- **Assignment**
Among the lines below, how many have the string "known" in them? Only the number is wanted.

- **Extracted material**
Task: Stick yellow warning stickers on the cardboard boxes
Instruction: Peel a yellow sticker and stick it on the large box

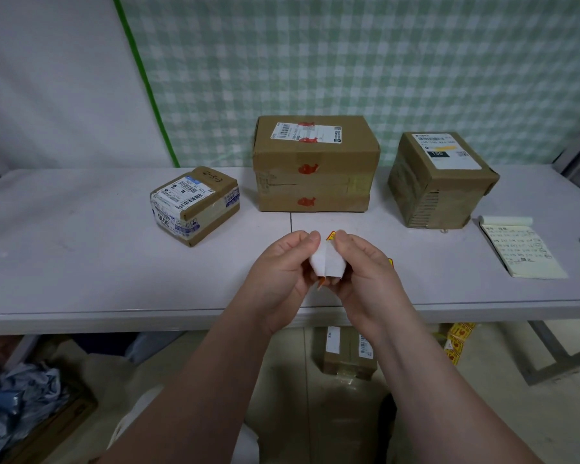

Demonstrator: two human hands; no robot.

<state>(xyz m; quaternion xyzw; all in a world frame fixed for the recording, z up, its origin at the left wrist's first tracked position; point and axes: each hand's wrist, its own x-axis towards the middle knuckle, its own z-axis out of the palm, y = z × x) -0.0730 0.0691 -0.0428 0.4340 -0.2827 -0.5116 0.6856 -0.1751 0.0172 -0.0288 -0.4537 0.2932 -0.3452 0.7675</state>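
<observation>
Both hands are up over the near edge of the tabletop (81, 249), left hand (282, 267) and right hand (360, 266) each pinching the white-backed yellow sticker (327, 261) between thumb and fingers, and this looks like the peel. Next it needs lifting clean off the backing and pressing flat onto a bare cardboard face. Beyond stand the small box (195, 204), the big middle box (315, 162) and the cube-shaped box (441, 179), none showing a yellow sticker yet.

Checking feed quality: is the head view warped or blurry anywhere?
Head view: wide-angle distortion bows the table edge and leans the right box; corners darken; left hand, right hand and sticker sheet look sharp; blue clutter lower left is soft.
</observation>
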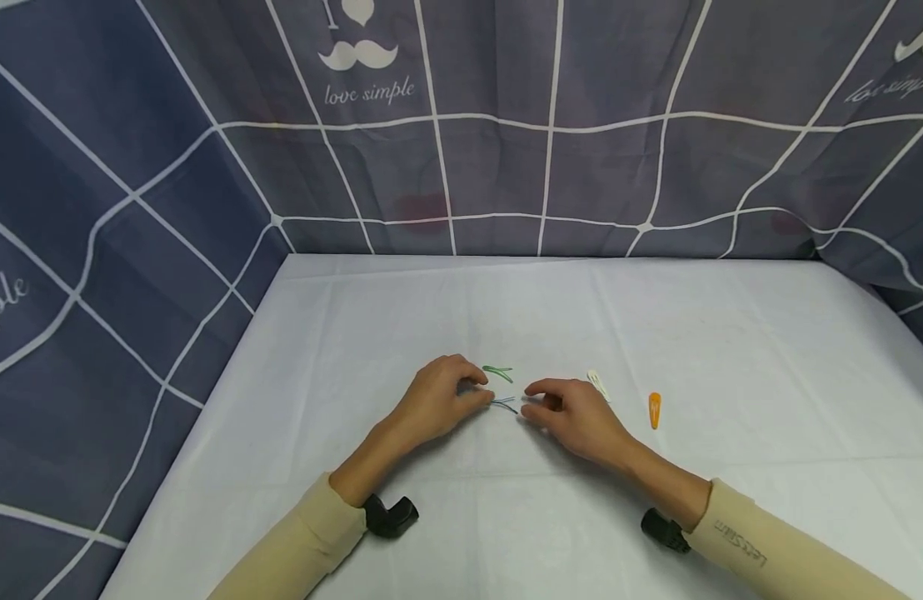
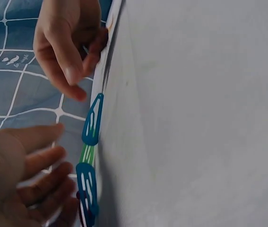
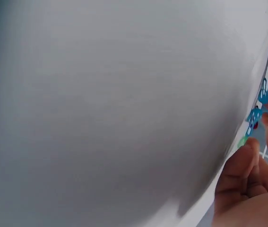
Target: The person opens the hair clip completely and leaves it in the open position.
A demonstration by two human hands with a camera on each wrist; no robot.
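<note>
In the head view two blue hair clips (image 1: 504, 405) lie close together on the white cloth, a green clip (image 1: 497, 369) just behind them. The left hand (image 1: 442, 398) reaches in at their left side, thumb and fingers apart; the left wrist view shows its relaxed fingers (image 2: 44, 158) beside the blue clips (image 2: 90, 140) without gripping them. Just right of the blue clips is the right hand (image 1: 581, 421), its fingers loosely bent and nothing visibly held. The right wrist view has that hand (image 3: 252, 189) near the green clip (image 3: 242, 141) and the blue clips (image 3: 255, 114).
A white clip (image 1: 598, 384) lies behind the right hand, and an orange clip (image 1: 655, 410) to its right. White cloth (image 1: 431, 542) covers the table. Dark gridded curtains (image 1: 499, 175) hang along the back and sides. A black wrist camera (image 1: 391, 517) is on the left wrist.
</note>
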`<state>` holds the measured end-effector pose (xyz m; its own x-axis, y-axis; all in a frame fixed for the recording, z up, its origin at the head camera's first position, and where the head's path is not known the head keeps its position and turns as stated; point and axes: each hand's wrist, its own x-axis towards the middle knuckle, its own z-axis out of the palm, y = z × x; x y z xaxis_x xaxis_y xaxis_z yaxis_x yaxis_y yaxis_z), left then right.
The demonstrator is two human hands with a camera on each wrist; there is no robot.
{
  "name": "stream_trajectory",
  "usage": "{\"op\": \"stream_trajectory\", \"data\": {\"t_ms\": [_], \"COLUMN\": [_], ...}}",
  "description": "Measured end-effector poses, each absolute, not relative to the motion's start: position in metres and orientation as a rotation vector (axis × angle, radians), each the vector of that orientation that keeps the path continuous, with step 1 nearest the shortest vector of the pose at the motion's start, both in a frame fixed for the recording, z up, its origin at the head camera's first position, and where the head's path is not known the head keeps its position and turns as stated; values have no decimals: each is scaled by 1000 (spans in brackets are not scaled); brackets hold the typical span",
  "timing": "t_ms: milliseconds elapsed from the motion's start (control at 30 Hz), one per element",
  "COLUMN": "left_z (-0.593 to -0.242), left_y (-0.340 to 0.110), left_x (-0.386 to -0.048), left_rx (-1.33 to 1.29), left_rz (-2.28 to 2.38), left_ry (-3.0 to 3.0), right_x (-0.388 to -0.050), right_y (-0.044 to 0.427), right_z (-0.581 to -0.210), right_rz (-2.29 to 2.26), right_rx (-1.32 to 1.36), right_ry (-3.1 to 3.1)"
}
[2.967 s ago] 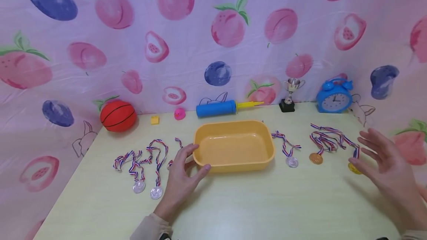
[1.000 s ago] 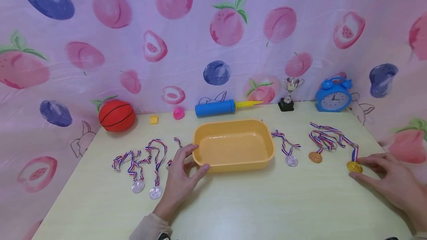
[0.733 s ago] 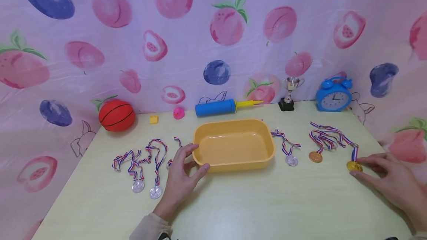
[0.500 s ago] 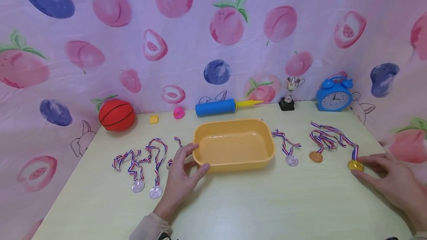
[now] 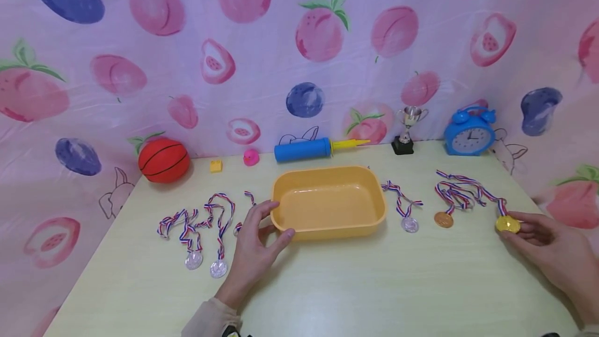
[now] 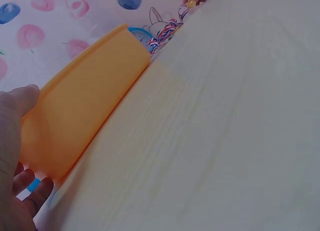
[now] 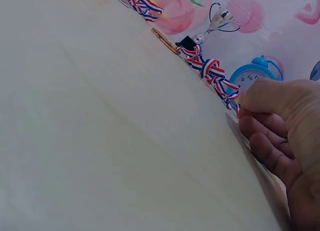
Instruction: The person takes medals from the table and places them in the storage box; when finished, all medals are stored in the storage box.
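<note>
At the left end of a yellow plastic basin [image 5: 327, 235], my left hand [image 5: 255, 251] holds the corner, thumb at the front rim and fingers round the side. On the far right my right hand [image 5: 554, 246] pinches a gold medal [image 5: 508, 224] between thumb and fingers; the medal is tilted up and its striped ribbon [image 5: 486, 194] trails back over the table. Beside that ribbon lies a bronze medal [image 5: 443, 219]. A silver medal [image 5: 409, 224] sits right of the basin. Two more silver medals [image 5: 194, 260] lie on the left, and my left hand partly hides another ribboned piece.
Along the back stand a red basketball [image 5: 164, 160], a yellow block [image 5: 216, 166], a pink duck [image 5: 251, 157], a blue pump [image 5: 303, 150], a small trophy [image 5: 408, 130] and a blue alarm clock [image 5: 469, 131]. Behind them hangs a fruit-print cloth [image 5: 262, 66].
My right hand has come down to the gold medal, taken hold of its edge and raised it a little, back and to the right. The left hand and the basin have stayed put.
</note>
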<state>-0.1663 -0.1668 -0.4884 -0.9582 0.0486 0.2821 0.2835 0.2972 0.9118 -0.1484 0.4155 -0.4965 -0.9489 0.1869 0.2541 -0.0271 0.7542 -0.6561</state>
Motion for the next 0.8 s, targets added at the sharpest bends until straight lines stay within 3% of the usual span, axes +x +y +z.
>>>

- **Worked solution**
2